# Exercise description
Set down each line of the data below exactly as it stands, dropping the pictures.
====== Dataset extract
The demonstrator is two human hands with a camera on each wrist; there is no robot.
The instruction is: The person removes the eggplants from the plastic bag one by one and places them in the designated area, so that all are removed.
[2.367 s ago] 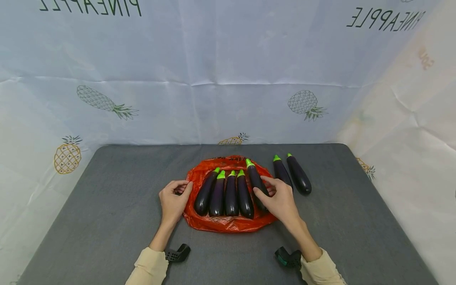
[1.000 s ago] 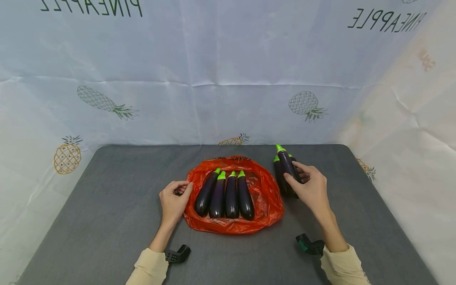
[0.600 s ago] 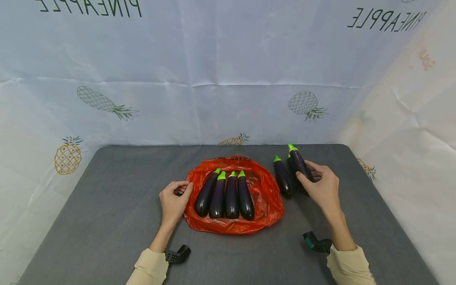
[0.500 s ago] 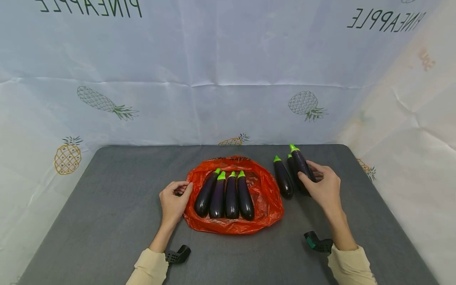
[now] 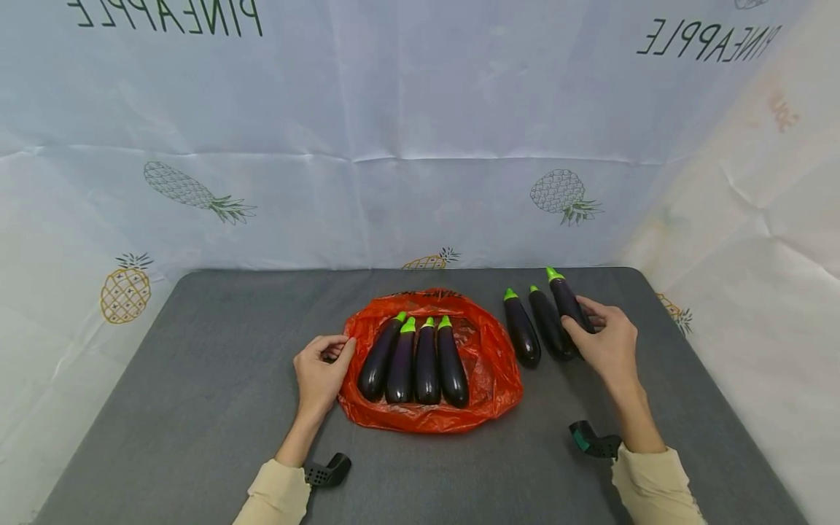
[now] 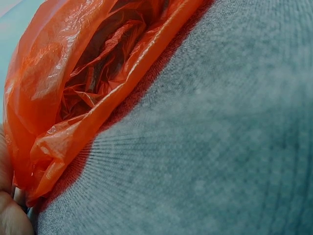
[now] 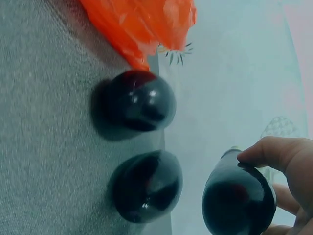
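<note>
My right hand (image 5: 609, 341) grips an eggplant (image 5: 569, 302) with a bright green cap, thumb on one side and fingers on the other. In the right wrist view that eggplant (image 7: 238, 198) is raised above the table. Just left of it, two more eggplants lie side by side, the nearer eggplant (image 5: 550, 324) and the farther eggplant (image 5: 522, 332). My left hand (image 5: 321, 368) pinches the left rim of an opened red plastic bag (image 5: 488, 379). Inside the bag several eggplants (image 5: 426, 364) lie in a row, caps pointing away.
A dark grey table (image 5: 230, 379) carries everything. Behind it hangs a pale cloth (image 5: 420, 204) printed with pineapples, and it runs along both sides. Each wrist wears a black camera mount (image 5: 328, 470).
My right hand has lifted an eggplant from the bag's right side and carried it right, past the two lying on the table. My left hand has stayed at the bag's rim.
</note>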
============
# Solution for this exercise
The demonstrator is two human hands with a camera on each wrist; there is no robot.
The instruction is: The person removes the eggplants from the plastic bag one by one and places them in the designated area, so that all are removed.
[2.367 s ago] 
[1.000 s ago] 
[0.600 s ago] 
[0.500 s ago] 
[now] 
[now] 
[now] 
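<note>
My right hand (image 5: 609, 341) grips an eggplant (image 5: 569, 302) with a bright green cap, thumb on one side and fingers on the other. In the right wrist view that eggplant (image 7: 238, 198) is raised above the table. Just left of it, two more eggplants lie side by side, the nearer eggplant (image 5: 550, 324) and the farther eggplant (image 5: 522, 332). My left hand (image 5: 321, 368) pinches the left rim of an opened red plastic bag (image 5: 488, 379). Inside the bag several eggplants (image 5: 426, 364) lie in a row, caps pointing away.
A dark grey table (image 5: 230, 379) carries everything. Behind it hangs a pale cloth (image 5: 420, 204) printed with pineapples, and it runs along both sides. Each wrist wears a black camera mount (image 5: 328, 470).
My right hand has lifted an eggplant from the bag's right side and carried it right, past the two lying on the table. My left hand has stayed at the bag's rim.
</note>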

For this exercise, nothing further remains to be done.